19. The appellant withdrew her appeal on 4 January 2010 and from that moment no longer had any leave to remain in the United Kingdom, extended by section 3C or otherwise. She sought leave to enter this country on 12 January 2010, that is within 8 days of her leave expiring, returning to the United Kingdom on 25 January 2010, a mere 13 days later. Her continuity of residence was not broken because she applied for fresh entry clearance within 28 days of withdrawing her appeal and did not remain outside of the United Kingdom for more than six months.
20. The only other matters raised in the decision letter related to eligibility under the various requirements of paragraph 276ADE (1) of the Rules. The respondent did not apply her mind to paragraph 276B of the Rules. At the error of law hearing, Mr Deller confirmed that he had no objection to this being raised as a new matter.
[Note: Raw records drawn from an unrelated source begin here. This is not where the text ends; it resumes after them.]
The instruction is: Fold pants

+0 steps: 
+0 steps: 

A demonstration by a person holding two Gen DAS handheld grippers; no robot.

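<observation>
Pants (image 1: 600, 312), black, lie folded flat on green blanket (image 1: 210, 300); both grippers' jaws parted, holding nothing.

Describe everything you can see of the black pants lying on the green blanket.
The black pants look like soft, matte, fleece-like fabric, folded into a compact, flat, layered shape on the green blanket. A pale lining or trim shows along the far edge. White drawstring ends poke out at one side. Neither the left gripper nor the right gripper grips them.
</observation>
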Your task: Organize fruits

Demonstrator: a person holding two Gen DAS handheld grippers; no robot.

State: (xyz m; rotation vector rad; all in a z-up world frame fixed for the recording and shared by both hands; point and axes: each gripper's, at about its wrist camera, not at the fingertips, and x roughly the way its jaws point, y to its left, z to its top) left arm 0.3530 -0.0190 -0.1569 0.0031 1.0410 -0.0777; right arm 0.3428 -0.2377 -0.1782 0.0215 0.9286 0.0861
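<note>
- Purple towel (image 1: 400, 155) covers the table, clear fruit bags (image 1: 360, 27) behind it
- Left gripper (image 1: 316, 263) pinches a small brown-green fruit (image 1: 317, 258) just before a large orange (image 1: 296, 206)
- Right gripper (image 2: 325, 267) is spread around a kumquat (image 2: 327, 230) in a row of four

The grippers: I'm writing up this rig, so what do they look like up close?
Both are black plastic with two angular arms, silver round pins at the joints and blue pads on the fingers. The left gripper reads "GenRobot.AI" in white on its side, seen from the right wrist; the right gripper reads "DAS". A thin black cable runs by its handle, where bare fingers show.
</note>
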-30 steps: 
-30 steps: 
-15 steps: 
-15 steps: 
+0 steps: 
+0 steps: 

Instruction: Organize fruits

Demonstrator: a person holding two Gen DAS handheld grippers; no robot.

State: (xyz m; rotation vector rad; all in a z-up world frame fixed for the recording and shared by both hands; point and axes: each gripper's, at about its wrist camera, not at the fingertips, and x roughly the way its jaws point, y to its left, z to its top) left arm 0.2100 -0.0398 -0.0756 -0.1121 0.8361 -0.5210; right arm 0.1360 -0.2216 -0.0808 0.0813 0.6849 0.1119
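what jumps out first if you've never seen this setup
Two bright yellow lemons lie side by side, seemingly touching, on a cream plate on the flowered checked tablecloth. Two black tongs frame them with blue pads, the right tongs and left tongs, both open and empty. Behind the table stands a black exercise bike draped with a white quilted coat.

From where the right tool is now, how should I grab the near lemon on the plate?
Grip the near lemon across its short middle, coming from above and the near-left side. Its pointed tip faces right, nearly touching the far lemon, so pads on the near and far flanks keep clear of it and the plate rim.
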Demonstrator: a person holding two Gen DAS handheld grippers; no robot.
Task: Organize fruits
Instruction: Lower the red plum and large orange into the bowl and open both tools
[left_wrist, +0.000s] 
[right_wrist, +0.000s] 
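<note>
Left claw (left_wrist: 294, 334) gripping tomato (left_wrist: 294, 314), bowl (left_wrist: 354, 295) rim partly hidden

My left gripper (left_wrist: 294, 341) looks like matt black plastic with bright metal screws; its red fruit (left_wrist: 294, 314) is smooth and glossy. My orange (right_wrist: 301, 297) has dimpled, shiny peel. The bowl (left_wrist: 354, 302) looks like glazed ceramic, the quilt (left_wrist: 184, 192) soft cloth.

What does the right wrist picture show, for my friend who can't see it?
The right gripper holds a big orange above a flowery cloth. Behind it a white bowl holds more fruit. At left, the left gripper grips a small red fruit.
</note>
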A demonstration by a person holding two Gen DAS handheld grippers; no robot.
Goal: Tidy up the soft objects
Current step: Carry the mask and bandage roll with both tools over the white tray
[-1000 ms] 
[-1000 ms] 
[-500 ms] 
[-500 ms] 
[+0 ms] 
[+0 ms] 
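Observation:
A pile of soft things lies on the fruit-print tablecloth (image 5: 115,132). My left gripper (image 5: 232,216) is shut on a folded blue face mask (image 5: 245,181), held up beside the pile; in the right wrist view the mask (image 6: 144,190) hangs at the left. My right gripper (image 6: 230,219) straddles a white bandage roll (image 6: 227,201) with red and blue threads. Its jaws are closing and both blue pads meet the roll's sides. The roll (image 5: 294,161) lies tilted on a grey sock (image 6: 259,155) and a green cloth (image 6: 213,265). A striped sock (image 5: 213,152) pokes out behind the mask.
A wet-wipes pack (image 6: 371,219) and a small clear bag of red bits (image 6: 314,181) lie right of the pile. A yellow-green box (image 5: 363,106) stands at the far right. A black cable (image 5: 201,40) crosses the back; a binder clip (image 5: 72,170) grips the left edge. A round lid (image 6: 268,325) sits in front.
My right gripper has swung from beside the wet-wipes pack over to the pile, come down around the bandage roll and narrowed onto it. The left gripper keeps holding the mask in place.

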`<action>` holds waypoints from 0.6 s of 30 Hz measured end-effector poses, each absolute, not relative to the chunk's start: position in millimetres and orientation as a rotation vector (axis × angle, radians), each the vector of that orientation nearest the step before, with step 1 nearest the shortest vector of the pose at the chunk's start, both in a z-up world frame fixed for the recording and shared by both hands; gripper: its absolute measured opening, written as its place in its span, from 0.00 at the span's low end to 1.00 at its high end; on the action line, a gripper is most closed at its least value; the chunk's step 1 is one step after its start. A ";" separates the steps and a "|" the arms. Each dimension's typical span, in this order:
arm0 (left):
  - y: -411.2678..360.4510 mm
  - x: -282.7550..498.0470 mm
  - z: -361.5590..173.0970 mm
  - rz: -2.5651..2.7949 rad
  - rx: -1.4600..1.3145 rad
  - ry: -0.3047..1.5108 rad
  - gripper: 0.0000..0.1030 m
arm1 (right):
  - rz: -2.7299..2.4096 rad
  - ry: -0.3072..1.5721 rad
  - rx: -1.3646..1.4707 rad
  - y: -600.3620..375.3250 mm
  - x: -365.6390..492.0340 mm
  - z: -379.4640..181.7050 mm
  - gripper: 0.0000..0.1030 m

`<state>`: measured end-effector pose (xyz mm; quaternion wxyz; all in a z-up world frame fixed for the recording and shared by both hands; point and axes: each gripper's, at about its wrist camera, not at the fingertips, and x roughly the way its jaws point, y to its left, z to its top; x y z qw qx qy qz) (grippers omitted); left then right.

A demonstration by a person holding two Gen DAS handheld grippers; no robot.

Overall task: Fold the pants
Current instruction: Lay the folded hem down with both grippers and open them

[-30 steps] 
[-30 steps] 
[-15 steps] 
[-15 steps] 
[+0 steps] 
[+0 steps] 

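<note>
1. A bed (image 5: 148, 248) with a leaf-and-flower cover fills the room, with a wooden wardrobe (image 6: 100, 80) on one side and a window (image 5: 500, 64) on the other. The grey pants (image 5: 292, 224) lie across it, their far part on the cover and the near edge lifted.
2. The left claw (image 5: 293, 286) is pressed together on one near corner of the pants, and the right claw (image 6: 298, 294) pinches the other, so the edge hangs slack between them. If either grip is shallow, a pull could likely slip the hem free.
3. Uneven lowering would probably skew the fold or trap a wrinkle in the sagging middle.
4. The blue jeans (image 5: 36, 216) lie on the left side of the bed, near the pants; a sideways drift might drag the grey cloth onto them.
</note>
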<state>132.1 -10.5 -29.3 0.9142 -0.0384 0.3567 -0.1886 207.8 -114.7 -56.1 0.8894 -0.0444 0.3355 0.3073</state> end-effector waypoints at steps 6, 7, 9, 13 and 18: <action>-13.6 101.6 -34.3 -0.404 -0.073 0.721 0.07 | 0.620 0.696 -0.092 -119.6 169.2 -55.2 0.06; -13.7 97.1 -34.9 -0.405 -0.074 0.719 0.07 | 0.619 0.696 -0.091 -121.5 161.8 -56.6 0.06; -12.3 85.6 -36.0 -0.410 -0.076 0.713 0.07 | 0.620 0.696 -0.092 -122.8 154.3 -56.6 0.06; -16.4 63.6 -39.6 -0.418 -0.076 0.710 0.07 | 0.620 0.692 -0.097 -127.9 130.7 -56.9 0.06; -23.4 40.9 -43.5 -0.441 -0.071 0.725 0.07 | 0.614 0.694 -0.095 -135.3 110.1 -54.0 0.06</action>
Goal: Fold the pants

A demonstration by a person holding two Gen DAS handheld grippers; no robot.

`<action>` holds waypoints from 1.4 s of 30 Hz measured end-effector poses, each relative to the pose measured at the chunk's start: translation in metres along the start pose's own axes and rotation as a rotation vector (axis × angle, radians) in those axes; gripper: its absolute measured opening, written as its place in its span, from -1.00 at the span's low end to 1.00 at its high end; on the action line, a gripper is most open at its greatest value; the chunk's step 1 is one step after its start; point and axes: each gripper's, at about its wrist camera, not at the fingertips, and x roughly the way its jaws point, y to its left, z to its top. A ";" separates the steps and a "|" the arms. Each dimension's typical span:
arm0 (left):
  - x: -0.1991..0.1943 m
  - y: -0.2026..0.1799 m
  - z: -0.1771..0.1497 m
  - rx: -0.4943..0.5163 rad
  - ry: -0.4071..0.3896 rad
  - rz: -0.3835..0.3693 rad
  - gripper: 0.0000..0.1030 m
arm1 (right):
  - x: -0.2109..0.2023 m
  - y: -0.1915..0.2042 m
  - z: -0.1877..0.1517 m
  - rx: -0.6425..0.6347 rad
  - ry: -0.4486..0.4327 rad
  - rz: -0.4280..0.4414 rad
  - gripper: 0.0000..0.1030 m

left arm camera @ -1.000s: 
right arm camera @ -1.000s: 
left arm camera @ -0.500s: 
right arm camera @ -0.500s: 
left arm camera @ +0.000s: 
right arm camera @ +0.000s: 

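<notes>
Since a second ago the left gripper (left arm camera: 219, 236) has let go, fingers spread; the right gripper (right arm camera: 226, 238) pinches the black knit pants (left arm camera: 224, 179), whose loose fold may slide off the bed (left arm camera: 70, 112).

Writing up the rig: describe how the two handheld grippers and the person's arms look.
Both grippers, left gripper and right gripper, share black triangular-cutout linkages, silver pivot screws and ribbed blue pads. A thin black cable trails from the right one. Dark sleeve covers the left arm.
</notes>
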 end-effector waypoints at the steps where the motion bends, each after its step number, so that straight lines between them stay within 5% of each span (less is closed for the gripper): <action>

As indicated above, both representatives agreed that the appellant met the residence requirements of paragraph 276B of the Rules and I have found likewise.
21. I have been guided by the decision in OA and Others (human rights; ‘new matter;’ s.120 Nigeria [2019] UKUT 65 (IAC) which is on all fours with the appellant’s case.
22. Headnotes 3 and 4 have particular application in this case:
(3) Where the judge concludes that the ten years' requirement is satisfied and there is nothing to indicate an application for indefinite leave to remain by P would be likely to be rejected by the Secretary of State, the judge should allow P's human rights appeal, unless the judge is satisfied there is a discrete public interest factor which would still make P's removal proportionate. Absent such factors, it would be disproportionate to remove P or require P to leave the United Kingdom before P is reasonably able to make an application for indefinite leave to remain.
(4) Leaving aside whether P has any other Article 8 argument to deploy (besides paragraph 276B) and in the absence of any policy to give successful human rights appellants a particular period of limited leave, all the Secretary of State is required to do in such a case is grant P a period of leave sufficient to enable P to make the application for indefinite leave to remain. If P subsequently fails to make such an application, P will continue to be subject to such limited leave as the Secretary of State has granted in consequence of the allowing of the human rights appeal.
23. The appellant has been residing in the United Kingdom since September 2000 apart from short visits abroad during the currency of her leave. She has clearly established a significant private life here and the decision of the respondent refusing her leave to remain on human rights grounds amounts to a substantial interference with that private life. Given the appellant satisfied the residence requirements of paragraph 276B, the respondent cannot point to the importance of maintaining immigration control as a factor in the proportionality balance. Furthermore, the appellant’s conduct in the United Kingdom has been exemplary and no suitability issues have been raised. It follows that the removal of the appellant from the United Kingdom would amount to a disproportionate interference with her private life and consequently, her human rights appeal is allowed.

Notice of Decision
The appeal is allowed on human rights grounds.
No anonymity direction is made.

As I have allowed the appeal and because a fee has been paid or is payable, I have considered making a fee award and have decided to make no fee award for the following reason. The appeal was allowed on a different basis to that made in the appellant’s human rights application.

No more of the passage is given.